- **Your assignment**: Write each line below back out exactly, omitting its pictures.

- **Collected material**:
Content starts
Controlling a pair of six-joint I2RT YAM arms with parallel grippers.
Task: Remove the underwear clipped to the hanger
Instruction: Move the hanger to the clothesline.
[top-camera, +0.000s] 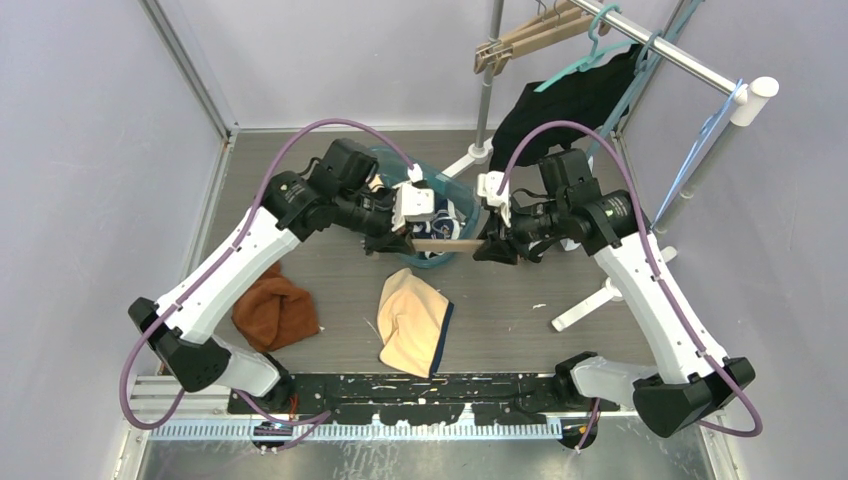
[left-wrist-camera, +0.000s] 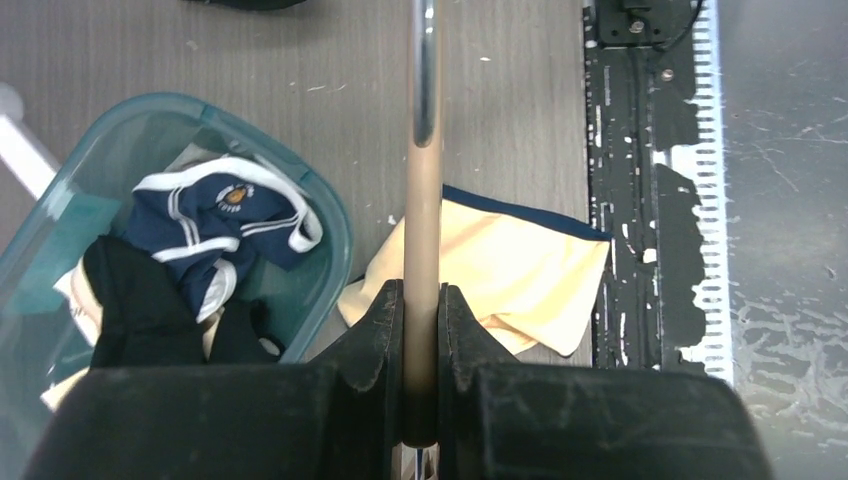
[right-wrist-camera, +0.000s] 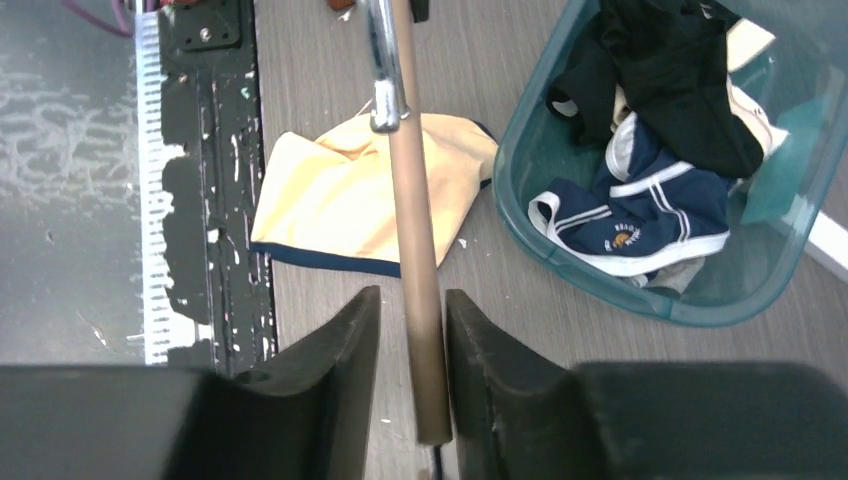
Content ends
- **Answer to the exercise**:
Controlling a pair of six-joint I2RT YAM arms with parallel grippers.
Task: Remove the underwear clipped to the hanger
Instruction: Move the hanger to the clothesline.
[top-camera, +0.000s] 
[left-wrist-camera, +0.000s] 
[right-wrist-camera, +0.000s] 

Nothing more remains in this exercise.